01:40:15.000 And he's doing these one arm rows with like 180 pounds on each side.
01:40:19.000 And I'm like, That is bananas because he's not a big guy.
01:40:22.000 No, but he's ridiculously strong as well.
01:40:24.000 And that, when I even him, he's dwarfed by this guy's strength, yeah, which is crazy.
01:40:29.000 Yeah, Eve is considered the strongest climber in the world.
01:40:34.000 And did you ask him when he started this and how he got that strong?
01:40:38.000 I've talked to Eve a lot about his training.
01:40:41.000 He's so detailed, like the way he trains is very interesting, very progressive, very science based.
01:40:49.000 Look at those forearms.
01:40:50.000 That's bonkers.
01:40:51.000 Yeah.
01:40:53.000 Yeah.
01:40:53.000 Eve is a.
01:40:55.000 And he's an artist too.
01:40:56.000 He makes masks.
01:40:58.000 Masks?
01:40:58.000 Yeah.
01:40:59.000 You know, like movie masks.
01:41:01.000 Yeah.
01:41:01.000 Oh, wow.
01:41:02.000 That's his main job.
01:41:03.000 He makes masks and he can climb anything.
01:41:07.000 Yeah.
01:41:08.000 He's a super cool guy.
01:41:10.000 Yeah.
01:41:11.000 Wow.
01:41:11.000 So seeing that though makes me think if a guy is that small and he has that kind of grip strength, that that has to be a massive factor.
01:41:20.000 It is.
01:41:20.000 In your ability to arm wrestle.

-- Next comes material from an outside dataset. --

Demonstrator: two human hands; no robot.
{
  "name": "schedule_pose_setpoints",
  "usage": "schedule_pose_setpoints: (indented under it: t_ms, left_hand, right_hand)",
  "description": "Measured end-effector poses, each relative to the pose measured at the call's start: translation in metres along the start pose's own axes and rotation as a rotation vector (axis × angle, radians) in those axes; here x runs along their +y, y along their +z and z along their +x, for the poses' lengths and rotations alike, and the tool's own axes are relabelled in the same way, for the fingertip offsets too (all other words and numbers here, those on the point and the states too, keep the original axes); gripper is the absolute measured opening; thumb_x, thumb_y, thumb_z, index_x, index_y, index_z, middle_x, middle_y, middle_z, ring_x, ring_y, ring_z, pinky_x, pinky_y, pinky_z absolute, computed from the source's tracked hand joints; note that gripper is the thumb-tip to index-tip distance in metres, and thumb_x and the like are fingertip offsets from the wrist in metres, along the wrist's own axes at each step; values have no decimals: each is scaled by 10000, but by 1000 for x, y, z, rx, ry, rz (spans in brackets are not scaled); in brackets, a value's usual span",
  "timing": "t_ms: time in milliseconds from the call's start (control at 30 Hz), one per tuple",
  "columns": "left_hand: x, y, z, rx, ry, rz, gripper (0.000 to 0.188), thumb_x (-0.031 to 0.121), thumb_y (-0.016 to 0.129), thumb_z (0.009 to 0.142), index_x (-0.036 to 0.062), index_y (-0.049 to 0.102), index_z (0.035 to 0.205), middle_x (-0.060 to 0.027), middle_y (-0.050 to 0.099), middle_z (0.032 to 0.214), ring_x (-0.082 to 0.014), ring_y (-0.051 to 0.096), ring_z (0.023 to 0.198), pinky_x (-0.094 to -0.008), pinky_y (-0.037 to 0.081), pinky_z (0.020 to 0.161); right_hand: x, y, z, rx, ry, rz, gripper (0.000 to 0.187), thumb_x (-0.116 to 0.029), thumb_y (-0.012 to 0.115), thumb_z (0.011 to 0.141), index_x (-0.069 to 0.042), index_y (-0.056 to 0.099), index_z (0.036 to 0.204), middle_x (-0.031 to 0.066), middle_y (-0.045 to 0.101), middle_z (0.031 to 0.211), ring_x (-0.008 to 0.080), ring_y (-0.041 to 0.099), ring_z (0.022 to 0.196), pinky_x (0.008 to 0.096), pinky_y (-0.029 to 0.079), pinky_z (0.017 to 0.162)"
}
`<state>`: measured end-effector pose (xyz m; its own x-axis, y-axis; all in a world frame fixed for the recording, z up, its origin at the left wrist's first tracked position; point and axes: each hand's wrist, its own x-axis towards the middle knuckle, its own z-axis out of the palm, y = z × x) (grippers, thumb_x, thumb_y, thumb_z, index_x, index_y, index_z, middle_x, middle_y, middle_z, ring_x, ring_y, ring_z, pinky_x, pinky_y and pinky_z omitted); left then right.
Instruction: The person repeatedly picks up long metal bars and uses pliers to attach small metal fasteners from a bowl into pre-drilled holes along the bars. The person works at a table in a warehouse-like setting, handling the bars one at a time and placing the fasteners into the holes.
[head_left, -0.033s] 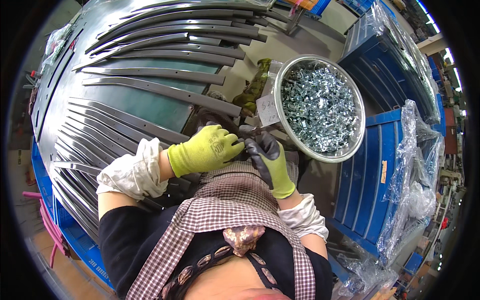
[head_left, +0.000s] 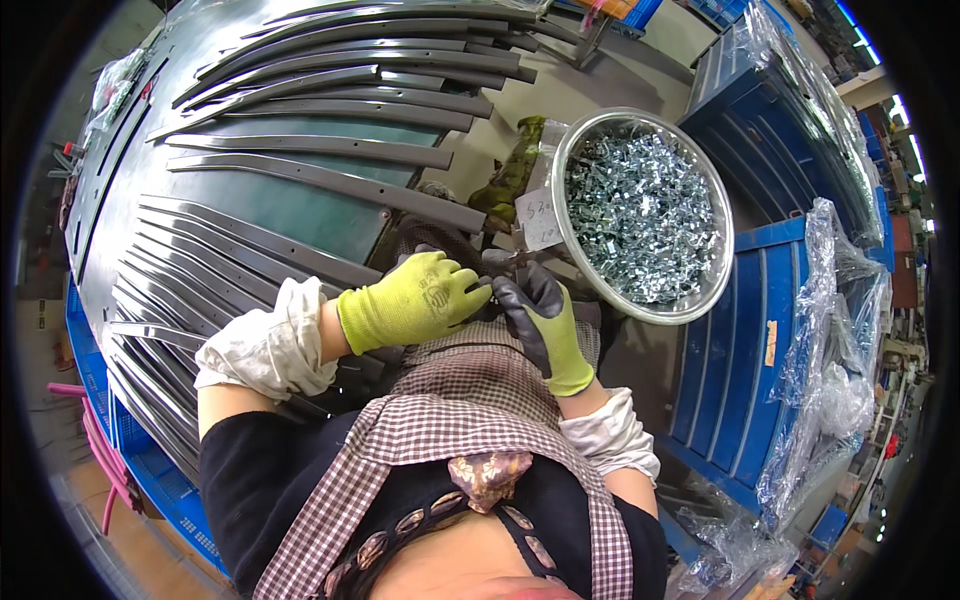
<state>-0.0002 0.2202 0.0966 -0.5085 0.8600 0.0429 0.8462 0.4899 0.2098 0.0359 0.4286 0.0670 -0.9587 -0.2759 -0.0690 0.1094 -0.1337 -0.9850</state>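
Note:
My left hand [head_left: 412,303], in a yellow-green glove, is closed, with its fingertips close to those of my right hand. The right hand [head_left: 543,322] wears a yellow-green glove with a dark palm, its thumb and fingers bent in a pinch. What lies between the fingers is too small and dark to make out. To the right stands a round metal bowl [head_left: 727,220] full of small shiny metal clips [head_left: 640,215]. Long, dark, curved strips [head_left: 330,183] with small holes lie in rows across the table [head_left: 320,222] on the left.
A white handwritten card [head_left: 536,216] hangs by the bowl's left side, next to a patterned green cloth [head_left: 515,180]. Blue crates [head_left: 735,350] with clear plastic wrap [head_left: 820,380] stand at the right. Pink tubing [head_left: 98,450] and a blue plastic basket [head_left: 175,500] are at the lower left.

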Motion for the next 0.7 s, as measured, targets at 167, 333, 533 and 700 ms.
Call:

01:41:21.000 So why wouldn't everybody do that?
01:41:23.000 If a guy.
01:41:24.000 Is 150 pounds that he could do that shit.

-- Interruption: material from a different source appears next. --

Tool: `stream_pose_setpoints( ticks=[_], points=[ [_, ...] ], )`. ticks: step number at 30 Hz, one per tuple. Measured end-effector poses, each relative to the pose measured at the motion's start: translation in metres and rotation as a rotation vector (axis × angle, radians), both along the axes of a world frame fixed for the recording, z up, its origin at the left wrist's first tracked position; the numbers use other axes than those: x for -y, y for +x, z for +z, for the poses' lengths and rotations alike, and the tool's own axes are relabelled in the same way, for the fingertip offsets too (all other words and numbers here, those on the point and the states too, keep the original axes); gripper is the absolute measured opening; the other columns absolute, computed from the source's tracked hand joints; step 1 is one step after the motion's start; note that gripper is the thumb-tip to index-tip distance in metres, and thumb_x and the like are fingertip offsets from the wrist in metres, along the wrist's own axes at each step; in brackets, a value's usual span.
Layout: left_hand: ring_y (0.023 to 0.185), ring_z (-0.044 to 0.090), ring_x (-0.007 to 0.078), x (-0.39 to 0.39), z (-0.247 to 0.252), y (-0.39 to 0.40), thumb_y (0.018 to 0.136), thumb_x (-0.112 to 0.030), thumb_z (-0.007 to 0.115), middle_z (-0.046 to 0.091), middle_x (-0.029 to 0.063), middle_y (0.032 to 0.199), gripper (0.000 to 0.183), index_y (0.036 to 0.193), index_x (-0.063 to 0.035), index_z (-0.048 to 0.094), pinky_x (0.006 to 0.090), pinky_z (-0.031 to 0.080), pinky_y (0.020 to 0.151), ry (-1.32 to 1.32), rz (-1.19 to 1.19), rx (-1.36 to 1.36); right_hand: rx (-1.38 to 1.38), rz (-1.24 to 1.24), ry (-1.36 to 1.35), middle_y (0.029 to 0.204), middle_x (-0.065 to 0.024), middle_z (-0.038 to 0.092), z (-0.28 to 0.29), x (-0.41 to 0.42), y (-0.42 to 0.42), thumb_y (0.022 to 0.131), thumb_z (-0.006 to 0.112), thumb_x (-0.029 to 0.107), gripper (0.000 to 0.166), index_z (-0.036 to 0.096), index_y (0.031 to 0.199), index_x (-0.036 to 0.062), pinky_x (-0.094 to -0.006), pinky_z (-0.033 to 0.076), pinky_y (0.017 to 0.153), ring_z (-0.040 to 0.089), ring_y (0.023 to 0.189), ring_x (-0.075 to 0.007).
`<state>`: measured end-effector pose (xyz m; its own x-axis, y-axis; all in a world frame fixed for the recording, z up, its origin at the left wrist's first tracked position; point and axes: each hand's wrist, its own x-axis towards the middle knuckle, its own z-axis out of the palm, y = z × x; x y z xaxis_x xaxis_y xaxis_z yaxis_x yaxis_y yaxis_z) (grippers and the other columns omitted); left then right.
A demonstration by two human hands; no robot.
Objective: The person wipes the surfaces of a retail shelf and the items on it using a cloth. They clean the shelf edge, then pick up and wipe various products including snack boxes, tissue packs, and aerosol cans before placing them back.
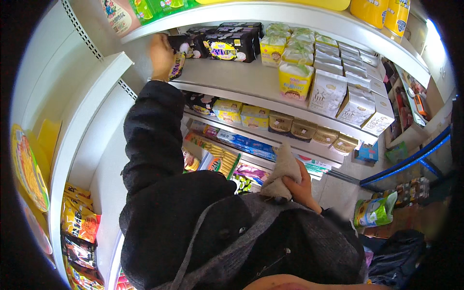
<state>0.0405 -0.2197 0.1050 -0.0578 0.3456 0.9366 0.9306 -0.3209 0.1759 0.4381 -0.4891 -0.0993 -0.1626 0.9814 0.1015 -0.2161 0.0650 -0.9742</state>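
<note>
At the left end of the upper white shelf [224,72], my left hand [161,58] grips a tilted black package [177,67] with purple and yellow print. Its fingertips are partly hidden behind the package. Similar black packs [232,47] of what look like sanitary pads stand just to the right in a row. Lower down, close to my chest, my right hand [301,185] is closed around a bunched beige cloth [282,172].
Yellow packs [295,81] and white tissue-like packs [328,90] fill the shelf's right half. Boxed goods [246,143] line the lower tiers. Another white shelf edge [90,105] runs along the left. A green-and-white bag [375,212] stands at lower right.
</note>
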Motion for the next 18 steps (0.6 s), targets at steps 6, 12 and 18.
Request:
stream_pose_setpoints(
  ticks=[6, 12, 18],
  points=[
    [0.091, 0.050, 0.0356, -0.018, -0.019, 0.040, 0.078, -0.017, 0.056, 0.054, 0.0160, 0.093, 0.023, 0.095, -0.0028, 0.051, 0.0416, 0.040, 0.077, -0.394, -0.214, -0.515, -0.102, 0.009, -0.030, 0.113, -0.0075, 0.051, -0.002, -0.001, -0.003, 0.074, 0.063, 0.009, 0.058, 0.038, 0.126, 0.0029, -0.0297, 0.039, 0.087, 0.049, 0.102, -0.0170],
    [0.116, 0.039, 0.0283, -0.004, -0.037, 0.024, 0.069, -0.037, 0.066, 0.048, 0.0110, 0.119, 0.059, 0.118, -0.0117, 0.044, 0.0448, 0.026, 0.097, -0.352, -0.048, -0.493, -0.045, -0.054, -0.061, 0.113, -0.0076, 0.051, -0.006, -0.001, 0.001, 0.073, 0.064, 0.009, 0.059, 0.039, 0.125, 0.0029, -0.0306, 0.039, 0.088, 0.049, 0.102, -0.0171],
    [0.124, 0.029, 0.0348, -0.008, -0.028, 0.014, 0.060, -0.033, 0.075, 0.035, 0.0099, 0.134, 0.081, 0.130, -0.0276, 0.035, 0.0487, 0.020, 0.102, -0.685, 0.359, -0.333, 0.030, -0.132, -0.071, 0.113, -0.0077, 0.051, -0.009, -0.002, 0.001, 0.072, 0.062, 0.008, 0.057, 0.040, 0.124, 0.0030, -0.0306, 0.038, 0.088, 0.049, 0.103, -0.0172]
  ],
)
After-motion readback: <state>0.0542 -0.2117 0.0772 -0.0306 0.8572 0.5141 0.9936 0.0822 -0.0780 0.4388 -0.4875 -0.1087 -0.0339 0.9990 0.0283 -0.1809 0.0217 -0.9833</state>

01:41:27.000 And he's doing it with two arms.
01:41:28.000 I mean, both of his arms are super jacked.
01:41:32.000 There are levels of specialization.
01:41:34.000 Right.
01:41:35.000 Do you think it's maybe too late for you to do what he's doing because he's been doing this for decades and decades?
01:41:43.000 I believe that he is so good at all his grip work and his grip work is so high and it does have a lot of crossover.
01:41:53.000 It does.
01:41:54.000 Would I want that strength?
01:41:55.000 Yes, of course.
01:41:56.000 I just think that.
01:41:57.000 The motions that I'm doing are actually even more dangerous for the sport of arm wrestling.

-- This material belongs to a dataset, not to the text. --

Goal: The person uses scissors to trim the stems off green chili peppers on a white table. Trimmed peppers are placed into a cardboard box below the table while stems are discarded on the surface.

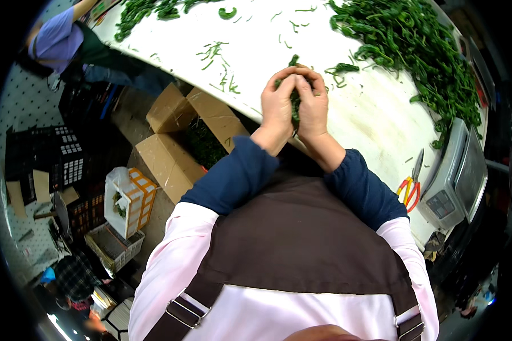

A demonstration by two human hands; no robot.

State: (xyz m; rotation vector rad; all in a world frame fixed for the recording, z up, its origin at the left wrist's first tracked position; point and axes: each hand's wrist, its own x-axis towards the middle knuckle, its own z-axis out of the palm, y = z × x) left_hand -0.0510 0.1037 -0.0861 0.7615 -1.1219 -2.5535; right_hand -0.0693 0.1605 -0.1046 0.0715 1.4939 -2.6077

01:42:02.000 Like, if I was to advise, even I do, I talk to Eve like every week.
01:42:07.000 I tell Eve, you know, the way he's going to progress his game is by probably doing these more precise movements to become the wall, you know, to become the thing that's hard to hold on to.
01:42:16.000 Right.
01:42:17.000 He has an amazing ability to hold on to anybody.
01:42:20.000 Okay.
01:42:20.000 And that's going to take him really, really far in the sport.
01:42:24.000 But I think that as he's, Eve, I've told him, he's older in terms of entry, but he has world championship potential.
01:42:34.000 You know, he's less than a year in the sport.
01:42:37.000 Wow.
01:42:38.000 Yeah, he's been arm wrestling since like last November.
01:42:42.000 Yeah.
01:42:43.000 Give him like a year or two or three, and he's going to be knocking on the North American, like, you know, top pro level.
01:42:51.000 Wow.
01:42:52.000 Yeah, it won't take him long.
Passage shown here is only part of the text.